1. Field
The present invention relates generally to data packet communications and more specifically to scheduling synchronous packet transmissions on a Time-Division Multiplexed (TDM) communications system.
2. Background
Recently there is a demand for a transmission system to handle both unicast and multicast/broadcast transmission. Unicast transmission is directed to one user, whereas multicast/broadcast is directed to multiple users. In a time-division multiplexed scheme, time slots may be scheduled for unicast or multicast/broadcast packet transmissions. Multicast and broadcast packets are typically synchronous. Thus multicast and broadcast packets are transmitted in specific time slots on a periodic basis. These synchronous packets may come from one or more sources, such as synchronous control channels, sub-synchronous control channels, or multicast/broadcast channels. Unicast packets are typically asynchronous and may be transmitted in any available slot. In other words, the synchronous packets typically have less flexible scheduling requirements than unicast packets.

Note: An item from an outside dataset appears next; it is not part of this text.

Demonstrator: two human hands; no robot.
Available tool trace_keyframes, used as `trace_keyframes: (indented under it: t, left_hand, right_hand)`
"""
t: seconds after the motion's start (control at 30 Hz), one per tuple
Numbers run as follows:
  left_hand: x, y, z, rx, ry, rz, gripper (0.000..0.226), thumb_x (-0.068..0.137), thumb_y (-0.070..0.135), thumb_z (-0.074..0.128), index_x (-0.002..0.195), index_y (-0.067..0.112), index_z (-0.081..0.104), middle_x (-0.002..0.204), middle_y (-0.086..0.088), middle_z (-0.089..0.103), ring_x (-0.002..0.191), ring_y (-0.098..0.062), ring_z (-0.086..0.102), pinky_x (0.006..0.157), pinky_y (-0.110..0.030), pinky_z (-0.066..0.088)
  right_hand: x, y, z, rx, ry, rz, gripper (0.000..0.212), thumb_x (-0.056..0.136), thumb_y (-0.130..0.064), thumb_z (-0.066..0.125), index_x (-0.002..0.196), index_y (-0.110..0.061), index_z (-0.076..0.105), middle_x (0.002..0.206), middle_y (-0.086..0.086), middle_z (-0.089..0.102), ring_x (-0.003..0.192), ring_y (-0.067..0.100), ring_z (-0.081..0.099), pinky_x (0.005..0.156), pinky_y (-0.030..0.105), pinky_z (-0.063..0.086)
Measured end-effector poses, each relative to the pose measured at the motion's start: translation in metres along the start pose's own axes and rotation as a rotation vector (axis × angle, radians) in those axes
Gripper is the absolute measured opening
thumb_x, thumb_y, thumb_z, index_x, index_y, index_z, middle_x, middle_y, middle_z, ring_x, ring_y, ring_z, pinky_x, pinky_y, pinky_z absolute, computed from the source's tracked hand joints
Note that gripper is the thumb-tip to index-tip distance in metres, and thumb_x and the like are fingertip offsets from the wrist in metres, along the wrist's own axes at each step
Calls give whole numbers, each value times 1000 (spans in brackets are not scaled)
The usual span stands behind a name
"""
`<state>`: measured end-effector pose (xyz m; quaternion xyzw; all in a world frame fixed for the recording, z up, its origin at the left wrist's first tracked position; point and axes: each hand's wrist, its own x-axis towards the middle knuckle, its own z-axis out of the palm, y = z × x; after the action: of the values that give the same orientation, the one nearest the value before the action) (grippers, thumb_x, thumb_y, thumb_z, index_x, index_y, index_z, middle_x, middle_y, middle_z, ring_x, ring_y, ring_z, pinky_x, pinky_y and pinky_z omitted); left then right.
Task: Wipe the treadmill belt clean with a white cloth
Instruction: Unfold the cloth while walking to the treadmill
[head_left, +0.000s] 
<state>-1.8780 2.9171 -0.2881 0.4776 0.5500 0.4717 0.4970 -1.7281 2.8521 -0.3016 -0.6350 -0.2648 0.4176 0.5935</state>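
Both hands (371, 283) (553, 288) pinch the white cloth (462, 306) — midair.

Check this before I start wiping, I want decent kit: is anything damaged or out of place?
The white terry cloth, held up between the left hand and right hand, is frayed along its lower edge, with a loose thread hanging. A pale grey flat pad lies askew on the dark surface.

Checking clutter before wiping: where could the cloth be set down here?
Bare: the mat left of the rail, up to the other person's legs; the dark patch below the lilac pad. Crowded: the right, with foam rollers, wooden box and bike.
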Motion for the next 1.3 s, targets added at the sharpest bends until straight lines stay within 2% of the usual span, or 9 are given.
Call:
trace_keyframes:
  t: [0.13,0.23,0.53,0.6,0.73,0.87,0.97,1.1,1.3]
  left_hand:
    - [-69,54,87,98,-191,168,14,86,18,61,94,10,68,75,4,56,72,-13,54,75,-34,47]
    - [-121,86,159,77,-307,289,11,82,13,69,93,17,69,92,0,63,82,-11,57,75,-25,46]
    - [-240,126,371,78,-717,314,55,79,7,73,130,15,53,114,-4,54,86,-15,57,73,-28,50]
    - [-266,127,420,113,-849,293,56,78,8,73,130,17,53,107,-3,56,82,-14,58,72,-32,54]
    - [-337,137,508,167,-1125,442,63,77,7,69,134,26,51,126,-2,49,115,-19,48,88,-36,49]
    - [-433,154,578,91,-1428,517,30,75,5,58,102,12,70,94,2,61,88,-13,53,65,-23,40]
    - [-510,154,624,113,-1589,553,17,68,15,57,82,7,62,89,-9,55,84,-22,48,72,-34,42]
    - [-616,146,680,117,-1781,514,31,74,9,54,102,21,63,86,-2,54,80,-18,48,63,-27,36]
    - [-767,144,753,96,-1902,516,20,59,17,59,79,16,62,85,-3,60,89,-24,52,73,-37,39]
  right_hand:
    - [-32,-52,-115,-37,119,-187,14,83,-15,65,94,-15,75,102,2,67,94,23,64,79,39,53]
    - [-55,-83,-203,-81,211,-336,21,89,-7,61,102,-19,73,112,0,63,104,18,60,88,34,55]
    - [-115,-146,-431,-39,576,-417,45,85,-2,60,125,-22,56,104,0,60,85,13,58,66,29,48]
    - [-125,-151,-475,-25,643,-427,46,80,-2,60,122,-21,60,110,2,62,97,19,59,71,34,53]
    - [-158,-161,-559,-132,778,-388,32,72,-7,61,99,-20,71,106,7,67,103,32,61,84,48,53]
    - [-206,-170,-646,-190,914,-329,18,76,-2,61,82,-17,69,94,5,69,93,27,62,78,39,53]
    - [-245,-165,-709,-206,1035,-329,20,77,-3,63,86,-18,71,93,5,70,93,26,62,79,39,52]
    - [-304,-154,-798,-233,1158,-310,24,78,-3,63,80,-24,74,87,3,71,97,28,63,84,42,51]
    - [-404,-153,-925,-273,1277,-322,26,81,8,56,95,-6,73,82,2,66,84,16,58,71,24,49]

Packets may take multiple time slots to complete transmission, so the unicast scheduler schedules a unicast packet to complete transmission before the next synchronous packet is sent. When scheduling an asynchronous/unicast packet, the scheduler must be aware of future synchronous packet transmissions. When scheduling a unicast packet, the scheduler looks ahead, for example, the scheduler may consider as many as 64 slots, for synchronous packets that would be due to transmit within that time. In many cases, synchronous packets are not available sufficiently in advance to allow the scheduler to plan; but the unicast scheduler must still leave the appropriate slots open for synchronous packets. There is a need, therefore, to provide a simple, generic mechanism for handling synchronous and asynchronous packet transmissions in one system.